I respect your choice not to use AI tools, but understand that not everyone will share your AI aversions.
Well, my reason for stating it that way is that there’s only a difference if we view it through a biased perspective, but otherwise we should be looking at and judging the technology as a black box without regards to the who/what that’s inside. This was the motivation for the turing test.
https://en.wikipedia.org/wiki/Turing_test
I am a proponent of blind testing because it helps to eliminate prejudice from our conclusions.
The car doesn’t “want to kill you”. I think the word “Want” is distracting here because it implies a degree of consciousness that’s not present in modern AI. AI doesn’t “want” anything other than to optimize the fitness function we give it, that’s it. If the training included killing people I’d agree with you about it being a problem, but that would be a very different human problem.
Just saying that AI causes car accidents is very misleading. We can agree that AI drivers will have accidents, but these need to be contextualized in terms of our own failure rates.
Subjective argumentation is exactly what I was calling into question though. The case for danger needs to be made using empirical data.
Let’s up the stakes with a thought experiment: Say that some day AI surgeons exist and have a statistical failure rate of 1/5th of a human surgeon. Your child gets into an accident and requires a life saving operation. Do you go with the statistics and allow the AI surgeon to operate on your child, or do you go with your AI bias and demand a human surgeon with a known 5X failure rate?
This experiment reminds me of when I was unwittingly part of something methodologically similar. As an undergrad in computer science in the early 2000s I had a couple of semesters with the worst teacher I ever had. She was a recent immigrant to the US who struggled with English and had been hired because she made a very good impression when presenting about her area of expertise to students and faculty, and had completed her master’s degree but had never taught. She struggled to explain anything beyond her area of expertise. Part of it was the language barrier, but also her apparent lack of knowledge about the subject. We students quickly learned we could just Google the professor’s questions on assignments and found them, with answers, on random professors’ websites, taken verbatim without attribution.

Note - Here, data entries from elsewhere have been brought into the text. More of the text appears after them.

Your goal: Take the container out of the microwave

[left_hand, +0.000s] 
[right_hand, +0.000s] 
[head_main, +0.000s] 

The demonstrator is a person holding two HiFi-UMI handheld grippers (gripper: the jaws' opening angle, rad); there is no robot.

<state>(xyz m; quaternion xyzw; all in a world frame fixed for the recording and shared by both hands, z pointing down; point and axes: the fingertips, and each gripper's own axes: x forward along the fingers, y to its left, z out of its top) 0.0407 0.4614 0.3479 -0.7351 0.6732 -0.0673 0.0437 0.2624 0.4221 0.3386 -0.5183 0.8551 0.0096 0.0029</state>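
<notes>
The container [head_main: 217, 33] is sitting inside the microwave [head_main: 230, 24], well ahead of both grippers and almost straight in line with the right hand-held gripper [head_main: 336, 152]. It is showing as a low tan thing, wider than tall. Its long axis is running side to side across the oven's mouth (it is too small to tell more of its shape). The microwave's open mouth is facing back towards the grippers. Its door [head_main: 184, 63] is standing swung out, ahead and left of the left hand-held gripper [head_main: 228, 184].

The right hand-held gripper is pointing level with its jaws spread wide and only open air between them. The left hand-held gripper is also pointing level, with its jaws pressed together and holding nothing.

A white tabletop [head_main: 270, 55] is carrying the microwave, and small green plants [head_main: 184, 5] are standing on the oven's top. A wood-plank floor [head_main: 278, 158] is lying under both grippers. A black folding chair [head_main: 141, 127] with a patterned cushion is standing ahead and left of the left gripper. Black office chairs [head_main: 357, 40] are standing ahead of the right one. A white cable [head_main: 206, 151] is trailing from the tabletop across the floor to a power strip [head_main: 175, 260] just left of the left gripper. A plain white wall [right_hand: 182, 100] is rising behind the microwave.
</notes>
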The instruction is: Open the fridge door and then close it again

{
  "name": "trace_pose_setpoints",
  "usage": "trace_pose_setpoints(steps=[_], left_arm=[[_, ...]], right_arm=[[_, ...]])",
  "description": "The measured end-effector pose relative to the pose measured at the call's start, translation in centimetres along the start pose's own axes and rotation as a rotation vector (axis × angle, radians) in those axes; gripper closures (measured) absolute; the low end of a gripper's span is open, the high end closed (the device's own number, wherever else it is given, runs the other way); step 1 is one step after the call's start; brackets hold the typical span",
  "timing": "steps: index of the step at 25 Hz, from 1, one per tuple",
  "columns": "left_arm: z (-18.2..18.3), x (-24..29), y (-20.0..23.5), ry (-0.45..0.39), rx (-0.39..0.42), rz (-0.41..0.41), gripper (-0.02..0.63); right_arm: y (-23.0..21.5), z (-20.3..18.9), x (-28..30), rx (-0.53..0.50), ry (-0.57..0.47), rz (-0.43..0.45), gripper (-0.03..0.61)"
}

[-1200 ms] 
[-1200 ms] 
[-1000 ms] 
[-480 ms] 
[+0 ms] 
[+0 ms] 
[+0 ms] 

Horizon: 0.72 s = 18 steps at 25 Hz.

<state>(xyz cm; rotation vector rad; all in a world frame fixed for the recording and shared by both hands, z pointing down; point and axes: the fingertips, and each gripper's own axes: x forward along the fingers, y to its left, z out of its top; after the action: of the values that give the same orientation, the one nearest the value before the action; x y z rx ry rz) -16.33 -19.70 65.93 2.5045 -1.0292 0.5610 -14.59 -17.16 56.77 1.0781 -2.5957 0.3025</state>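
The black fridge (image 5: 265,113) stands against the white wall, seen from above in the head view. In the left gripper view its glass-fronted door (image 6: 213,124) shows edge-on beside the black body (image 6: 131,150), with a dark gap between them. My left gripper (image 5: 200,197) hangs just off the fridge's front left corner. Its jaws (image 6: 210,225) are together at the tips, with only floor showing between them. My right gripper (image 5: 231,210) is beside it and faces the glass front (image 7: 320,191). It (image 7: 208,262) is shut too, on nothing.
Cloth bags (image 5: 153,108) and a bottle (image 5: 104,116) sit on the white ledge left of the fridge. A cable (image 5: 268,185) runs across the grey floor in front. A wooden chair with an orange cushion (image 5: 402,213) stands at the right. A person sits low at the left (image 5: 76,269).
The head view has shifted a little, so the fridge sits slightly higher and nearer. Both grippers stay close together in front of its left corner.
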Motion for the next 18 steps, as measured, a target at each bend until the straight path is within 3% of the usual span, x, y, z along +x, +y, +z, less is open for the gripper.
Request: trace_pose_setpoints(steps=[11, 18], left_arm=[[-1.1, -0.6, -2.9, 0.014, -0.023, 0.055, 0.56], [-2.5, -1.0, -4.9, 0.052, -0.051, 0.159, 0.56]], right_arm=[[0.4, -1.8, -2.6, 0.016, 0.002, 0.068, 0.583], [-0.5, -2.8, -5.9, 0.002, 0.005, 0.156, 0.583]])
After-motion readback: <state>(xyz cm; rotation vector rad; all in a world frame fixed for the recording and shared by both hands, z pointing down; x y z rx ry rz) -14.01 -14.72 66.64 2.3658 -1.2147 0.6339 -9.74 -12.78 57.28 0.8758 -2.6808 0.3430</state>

One semester I had her for a UNIX class (I had already switched my laptop to Linux, which impressed everyone) held in a lab isolated on campus that was “off network” from the rest of campus so we could safely play with networking without breaking anything, but was so physically distant that the campus’ T1 line slowed down to dial-up speeds. When the final exam came, which consisted of hand-writing commands on paper, we had the choice individually of either taking the final exam in the isolated classroom with actual machines (running Fedora in VMWare) in front of us, or in the normal classrooms where the Internet connection was fast. I was the only student who chose to take it in the remote lab. My classmates chose to take it with Internet access, so they could Google the questions.
Like the students in the article who only had access to Google, I did very poorly on the exam, but I failed honestly. I chose to let the test evaluate what I actually learned rather than my ability to second-guess the teacher.
Sort of reminds me of the panic that surrounded the introduction of copy-pasta back in the days. Certain academic circles were worried that students would, *en masse*, start to plagiarize.
A consequence of the grading-theater that has infested education.